See our latest analysis for Western Union

Western Union's Payment Has Solid Earnings Coverage

A big dividend yield for a few years doesn't mean much if it can't be sustained. Prior to this announcement, Western Union's dividend was only 47% of earnings, however it was paying out 124% of free cash flows. The company might be more focused on returning cash to shareholders, but paying out this much of its cash flow could expose the dividend to being cut in the future.

EPS is set to fall by 12.8% over the next 12 months. Assuming the dividend continues along recent trends, we believe the payout ratio could be 57%, which we are pretty comfortable with and we think is feasible on an earnings basis.

historic-dividend
historic-dividend

Western Union Has A Solid Track Record

The company has a sustained record of paying dividends with very little fluctuation. The dividend has gone from an annual total of $0.40 in 2013 to the most recent total annual payment of $0.94. This works out to be a compound annual growth rate (CAGR) of approximately 8.9% a year over that time. The growth of the dividend has been pretty reliable, so we think this can offer investors some nice additional income in their portfolio.

The Dividend Looks Likely To Grow

Investors could be attracted to the stock based on the quality of its payment history. It's encouraging to see that Western Union has been growing its earnings per share at 22% a year over the past five years.
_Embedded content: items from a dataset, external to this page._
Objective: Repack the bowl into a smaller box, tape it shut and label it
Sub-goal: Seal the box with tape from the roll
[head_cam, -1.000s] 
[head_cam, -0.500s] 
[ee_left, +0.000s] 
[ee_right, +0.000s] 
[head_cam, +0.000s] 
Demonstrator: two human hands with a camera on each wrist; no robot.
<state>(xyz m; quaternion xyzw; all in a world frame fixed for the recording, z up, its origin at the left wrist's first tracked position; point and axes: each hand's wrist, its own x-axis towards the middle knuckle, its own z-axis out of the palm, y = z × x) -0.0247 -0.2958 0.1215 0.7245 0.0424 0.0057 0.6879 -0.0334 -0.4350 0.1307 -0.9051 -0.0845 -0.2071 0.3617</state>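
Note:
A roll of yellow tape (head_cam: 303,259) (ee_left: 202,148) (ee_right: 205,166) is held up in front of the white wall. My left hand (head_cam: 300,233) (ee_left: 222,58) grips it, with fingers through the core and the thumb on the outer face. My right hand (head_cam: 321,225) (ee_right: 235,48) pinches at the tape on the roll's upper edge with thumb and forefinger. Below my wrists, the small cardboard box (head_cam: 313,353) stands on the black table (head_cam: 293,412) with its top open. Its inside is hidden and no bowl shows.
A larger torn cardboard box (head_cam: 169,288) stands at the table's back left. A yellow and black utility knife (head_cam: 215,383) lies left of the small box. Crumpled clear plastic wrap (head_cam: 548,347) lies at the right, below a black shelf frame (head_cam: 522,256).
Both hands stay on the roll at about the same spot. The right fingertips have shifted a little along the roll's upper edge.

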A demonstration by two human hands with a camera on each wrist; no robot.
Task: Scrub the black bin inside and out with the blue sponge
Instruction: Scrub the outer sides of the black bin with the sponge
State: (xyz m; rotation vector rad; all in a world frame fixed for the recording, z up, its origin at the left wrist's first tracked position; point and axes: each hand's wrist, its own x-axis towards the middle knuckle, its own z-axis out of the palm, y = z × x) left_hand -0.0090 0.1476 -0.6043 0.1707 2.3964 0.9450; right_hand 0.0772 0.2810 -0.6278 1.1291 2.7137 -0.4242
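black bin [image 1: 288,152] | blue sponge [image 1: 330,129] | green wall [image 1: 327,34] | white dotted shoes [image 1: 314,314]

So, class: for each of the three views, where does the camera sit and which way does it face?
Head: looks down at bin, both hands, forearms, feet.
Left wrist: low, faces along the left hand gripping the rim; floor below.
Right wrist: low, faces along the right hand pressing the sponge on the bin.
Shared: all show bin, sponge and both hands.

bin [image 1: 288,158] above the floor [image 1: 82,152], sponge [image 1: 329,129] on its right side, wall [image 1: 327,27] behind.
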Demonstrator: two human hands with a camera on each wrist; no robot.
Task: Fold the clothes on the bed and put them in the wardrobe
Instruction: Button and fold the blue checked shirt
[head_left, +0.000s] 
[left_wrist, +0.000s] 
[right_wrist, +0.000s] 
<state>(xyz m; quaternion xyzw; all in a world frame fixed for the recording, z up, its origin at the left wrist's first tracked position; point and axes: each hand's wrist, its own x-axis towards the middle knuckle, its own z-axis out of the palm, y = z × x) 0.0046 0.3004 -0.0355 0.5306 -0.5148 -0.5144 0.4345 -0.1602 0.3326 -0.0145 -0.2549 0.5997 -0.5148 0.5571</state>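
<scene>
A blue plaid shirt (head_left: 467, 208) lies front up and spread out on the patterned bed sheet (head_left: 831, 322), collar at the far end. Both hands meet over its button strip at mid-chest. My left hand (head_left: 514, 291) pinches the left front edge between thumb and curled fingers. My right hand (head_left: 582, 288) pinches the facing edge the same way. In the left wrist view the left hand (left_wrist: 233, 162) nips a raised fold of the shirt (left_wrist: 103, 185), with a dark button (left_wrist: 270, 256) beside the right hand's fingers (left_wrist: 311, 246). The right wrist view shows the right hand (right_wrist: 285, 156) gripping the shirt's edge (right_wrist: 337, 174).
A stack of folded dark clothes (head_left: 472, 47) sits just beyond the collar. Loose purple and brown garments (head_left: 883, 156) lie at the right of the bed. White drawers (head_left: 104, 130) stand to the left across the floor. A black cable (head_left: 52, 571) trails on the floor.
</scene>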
Western Union is clearly able to grow rapidly while still returning cash to shareholders, positioning it to become a strong dividend payer in the future.

In Summary

In summary, while it's good to see that the dividend hasn't been cut, we are a bit cautious about Western Union's payments, as there could be some issues with sustaining them into the future. With cash flows lacking, it is difficult to see how the company can sustain a dividend payment. We would be a touch cautious of relying on this stock primarily for the dividend income.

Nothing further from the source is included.